• [Task to complete]:
This exercise requires an exact copy of each line from the one containing "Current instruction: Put" down to the last line below.

(Data items)
○ ○ ○ ○

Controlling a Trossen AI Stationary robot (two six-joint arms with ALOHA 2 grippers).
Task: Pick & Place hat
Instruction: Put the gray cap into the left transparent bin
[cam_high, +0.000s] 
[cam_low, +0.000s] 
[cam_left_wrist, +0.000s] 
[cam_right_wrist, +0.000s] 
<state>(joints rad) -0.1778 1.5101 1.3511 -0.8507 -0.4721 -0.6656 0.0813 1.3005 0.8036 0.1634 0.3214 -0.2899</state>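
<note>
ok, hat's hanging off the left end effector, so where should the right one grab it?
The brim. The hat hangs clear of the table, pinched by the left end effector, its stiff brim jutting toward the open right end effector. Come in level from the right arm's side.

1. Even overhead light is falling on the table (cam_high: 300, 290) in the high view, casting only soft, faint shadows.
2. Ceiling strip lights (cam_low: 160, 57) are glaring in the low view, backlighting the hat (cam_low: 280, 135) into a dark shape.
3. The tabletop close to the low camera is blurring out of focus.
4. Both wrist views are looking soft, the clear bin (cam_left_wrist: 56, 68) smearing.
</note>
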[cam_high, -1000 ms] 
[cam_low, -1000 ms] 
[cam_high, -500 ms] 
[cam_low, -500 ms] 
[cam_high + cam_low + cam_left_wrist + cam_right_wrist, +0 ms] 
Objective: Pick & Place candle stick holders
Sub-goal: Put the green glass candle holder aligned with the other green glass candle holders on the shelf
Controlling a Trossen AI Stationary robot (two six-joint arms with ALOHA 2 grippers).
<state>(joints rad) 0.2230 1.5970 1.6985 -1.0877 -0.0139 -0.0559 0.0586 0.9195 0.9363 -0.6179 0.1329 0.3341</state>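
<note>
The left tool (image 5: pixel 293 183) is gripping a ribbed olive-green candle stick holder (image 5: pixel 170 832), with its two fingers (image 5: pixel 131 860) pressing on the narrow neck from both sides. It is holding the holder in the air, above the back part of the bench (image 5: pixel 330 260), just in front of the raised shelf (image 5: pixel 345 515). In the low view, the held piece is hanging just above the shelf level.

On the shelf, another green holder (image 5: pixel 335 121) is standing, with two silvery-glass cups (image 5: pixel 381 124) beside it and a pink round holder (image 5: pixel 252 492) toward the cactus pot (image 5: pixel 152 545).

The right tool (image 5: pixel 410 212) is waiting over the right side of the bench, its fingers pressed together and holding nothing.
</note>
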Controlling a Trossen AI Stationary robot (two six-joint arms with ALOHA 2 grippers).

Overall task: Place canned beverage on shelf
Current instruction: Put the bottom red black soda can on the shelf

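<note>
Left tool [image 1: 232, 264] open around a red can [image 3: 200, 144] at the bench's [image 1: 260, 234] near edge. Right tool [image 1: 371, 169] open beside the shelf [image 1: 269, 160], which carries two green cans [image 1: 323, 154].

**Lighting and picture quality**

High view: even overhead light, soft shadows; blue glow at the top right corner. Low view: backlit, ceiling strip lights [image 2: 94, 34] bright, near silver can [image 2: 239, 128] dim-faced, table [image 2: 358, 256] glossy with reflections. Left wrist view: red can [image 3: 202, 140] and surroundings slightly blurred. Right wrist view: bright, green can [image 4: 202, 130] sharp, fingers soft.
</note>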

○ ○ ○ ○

• [Exercise answer]:
Current instruction: Put the bottom red black soda can on the shelf

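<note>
Left tool [image 1: 232, 264] open around a red can [image 3: 200, 144] at the bench's [image 1: 260, 234] near edge. Right tool [image 1: 371, 169] open beside the shelf [image 1: 269, 160], which carries two green cans [image 1: 323, 154].

**Lighting and picture quality**

High view: even overhead light, soft shadows; blue glow at the top right corner. Low view: backlit, ceiling strip lights [image 2: 94, 34] bright, near silver can [image 2: 239, 128] dim-faced, table [image 2: 358, 256] glossy with reflections. Left wrist view: red can [image 3: 202, 140] and surroundings slightly blurred. Right wrist view: bright, green can [image 4: 202, 130] sharp, fingers soft.
</note>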

The answer, as written, is complete.